**PROBLEM REQUIREMENTS**
From the records below, find each line with the string "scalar" and copy it.

---*---

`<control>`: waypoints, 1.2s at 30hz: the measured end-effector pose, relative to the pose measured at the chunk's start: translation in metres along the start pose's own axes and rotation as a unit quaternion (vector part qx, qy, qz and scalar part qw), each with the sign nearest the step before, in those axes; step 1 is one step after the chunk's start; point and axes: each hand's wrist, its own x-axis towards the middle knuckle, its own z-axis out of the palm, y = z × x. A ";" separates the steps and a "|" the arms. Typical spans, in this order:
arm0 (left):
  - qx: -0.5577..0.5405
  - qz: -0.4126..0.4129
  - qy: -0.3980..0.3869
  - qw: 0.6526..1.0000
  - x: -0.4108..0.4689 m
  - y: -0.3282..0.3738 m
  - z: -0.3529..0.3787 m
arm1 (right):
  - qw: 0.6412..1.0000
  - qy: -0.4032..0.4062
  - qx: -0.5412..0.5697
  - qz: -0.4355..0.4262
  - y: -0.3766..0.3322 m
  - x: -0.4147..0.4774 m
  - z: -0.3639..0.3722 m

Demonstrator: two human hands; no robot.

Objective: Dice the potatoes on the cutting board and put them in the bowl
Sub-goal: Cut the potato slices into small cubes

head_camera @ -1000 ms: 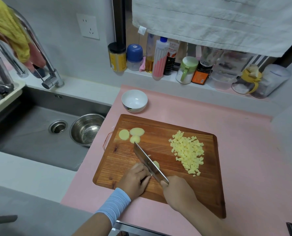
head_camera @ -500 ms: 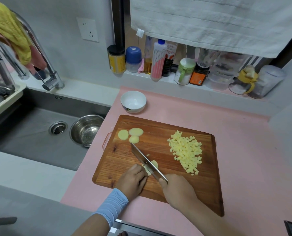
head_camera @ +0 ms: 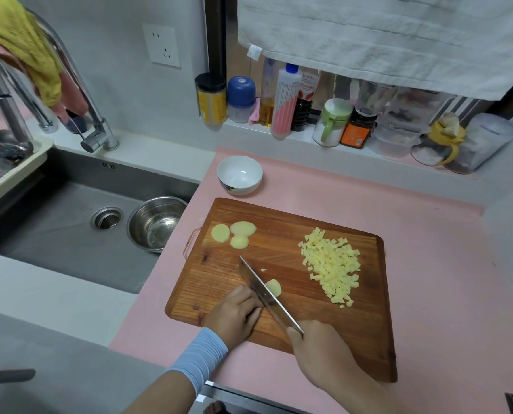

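1. The board (head_camera: 353,339) lies on a pink counter, just right of the sink (head_camera: 55,234).
2. A pale yellow potato piece (head_camera: 273,286) sits near the board's middle. It is a small rounded stub with a flat cut face, and it touches the right side of the knife (head_camera: 265,292).
3. The right hand (head_camera: 318,351) is wrapped tight around the knife handle at the near edge. The blade slants away to the upper left with its edge down on the wood.
4. The left hand (head_camera: 234,315), with a blue wristband (head_camera: 201,357), rests on the board, fingers curled and knuckles against the blade's left face. The blade hides whether those fingers pin the potato, so I cannot tell.
5. A heap of small, fairly even dice (head_camera: 330,264) lies on the right half of the board, well apart from the knife.
6. Three round slices (head_camera: 234,233) lie flat at the far left corner, touching each other. One tiny crumb (head_camera: 263,269) lies beside the blade tip.
7. A white bowl (head_camera: 240,188) stands on the counter just beyond the board's far left corner.
8. A steel bowl (head_camera: 135,216) sits in the sink.
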 end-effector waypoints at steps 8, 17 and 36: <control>0.003 -0.002 0.004 1.000 -0.002 -0.001 0.001 | 0.999 -0.020 0.026 0.005 -0.014 0.028 0.004; 0.034 -0.009 -0.021 0.999 0.005 -0.003 0.002 | 0.994 -0.055 0.098 -0.006 -0.001 0.043 -0.018; -0.022 -0.328 -0.310 0.892 0.105 0.033 -0.082 | 0.893 0.126 -0.344 -0.263 0.027 0.035 -0.065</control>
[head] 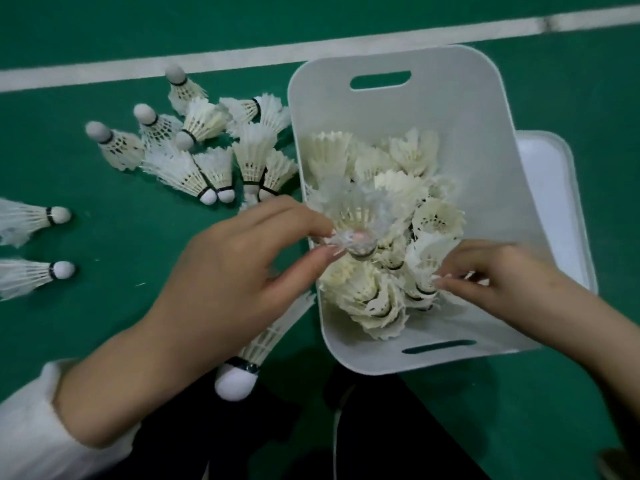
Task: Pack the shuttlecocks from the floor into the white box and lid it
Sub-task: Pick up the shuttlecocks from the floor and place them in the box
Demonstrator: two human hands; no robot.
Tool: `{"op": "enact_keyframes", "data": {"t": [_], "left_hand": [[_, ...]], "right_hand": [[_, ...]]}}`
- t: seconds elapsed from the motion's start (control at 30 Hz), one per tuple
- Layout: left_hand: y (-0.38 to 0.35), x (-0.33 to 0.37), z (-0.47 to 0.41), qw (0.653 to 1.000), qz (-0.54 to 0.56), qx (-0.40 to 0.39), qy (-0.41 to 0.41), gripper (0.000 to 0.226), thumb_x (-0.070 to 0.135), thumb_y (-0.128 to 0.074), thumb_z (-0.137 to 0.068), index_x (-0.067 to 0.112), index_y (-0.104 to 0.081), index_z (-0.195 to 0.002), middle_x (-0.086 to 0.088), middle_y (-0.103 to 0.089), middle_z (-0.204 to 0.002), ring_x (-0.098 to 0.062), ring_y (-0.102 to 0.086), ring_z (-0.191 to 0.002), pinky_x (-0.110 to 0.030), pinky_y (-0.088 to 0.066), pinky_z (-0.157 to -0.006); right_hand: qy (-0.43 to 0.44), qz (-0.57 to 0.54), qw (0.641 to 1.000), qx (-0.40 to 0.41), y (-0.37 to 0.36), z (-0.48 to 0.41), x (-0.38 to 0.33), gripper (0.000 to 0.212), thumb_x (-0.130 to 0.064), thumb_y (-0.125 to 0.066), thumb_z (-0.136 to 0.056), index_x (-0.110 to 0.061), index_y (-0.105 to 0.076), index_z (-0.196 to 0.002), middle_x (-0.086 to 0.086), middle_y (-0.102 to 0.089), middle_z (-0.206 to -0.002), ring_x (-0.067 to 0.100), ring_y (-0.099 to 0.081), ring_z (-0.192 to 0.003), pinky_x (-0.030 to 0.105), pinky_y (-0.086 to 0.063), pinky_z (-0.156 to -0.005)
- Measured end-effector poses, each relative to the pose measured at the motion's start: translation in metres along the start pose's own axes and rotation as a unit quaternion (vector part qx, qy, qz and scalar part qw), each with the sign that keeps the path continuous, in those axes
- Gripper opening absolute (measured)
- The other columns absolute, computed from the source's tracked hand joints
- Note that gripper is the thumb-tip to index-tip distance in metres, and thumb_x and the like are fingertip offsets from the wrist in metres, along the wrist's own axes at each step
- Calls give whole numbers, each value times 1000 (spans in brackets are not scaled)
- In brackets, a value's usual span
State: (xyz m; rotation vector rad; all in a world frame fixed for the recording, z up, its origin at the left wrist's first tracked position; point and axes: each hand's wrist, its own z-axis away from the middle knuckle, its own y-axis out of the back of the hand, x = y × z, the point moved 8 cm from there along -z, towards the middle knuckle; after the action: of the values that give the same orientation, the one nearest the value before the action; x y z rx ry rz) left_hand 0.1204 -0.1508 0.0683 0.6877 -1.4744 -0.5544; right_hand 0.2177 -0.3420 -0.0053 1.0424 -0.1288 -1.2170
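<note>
Shuttlecocks [360, 220] pinched in L hand [249, 258], R hand [502, 275], over white box [450, 84]

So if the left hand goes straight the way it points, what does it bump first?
Probably the heap of shuttlecocks inside the white box. The left hand pinches a blurred shuttlecock above it. Depth is unclear.

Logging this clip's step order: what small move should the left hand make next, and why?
Probably let go: the left hand pinches a shuttlecock already over the white box, above the pile inside. Many shuttlecocks on the floor still wait, so freeing those fingers comes first.
</note>
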Motion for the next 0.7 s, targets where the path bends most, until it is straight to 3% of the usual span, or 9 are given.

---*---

**ANSWER TO THIS EXERCISE**
`<control>`: waypoints, 1.2s at 30hz: the measured end-effector pose, relative to the pose measured at the chunk's start: translation in metres along the start pose's own axes and rotation as a unit quaternion (vector part qx, qy, qz and scalar part qw), each with the sign nearest the step before, in those axes; step 1 is one step after the chunk's start; point and axes: each hand's wrist, its own x-axis towards the middle knuckle, its own z-axis out of the palm, y = z × x. A ";" separates the steps and a "|" the arms. Typical spans, in this order:
- Measured end-effector poses, each relative to the pose measured at the motion's start: translation in metres along the start pose's own axes and rotation as a unit quaternion (vector part qx, qy, qz and scalar part qw), each with the sign that keeps the path continuous, in those axes

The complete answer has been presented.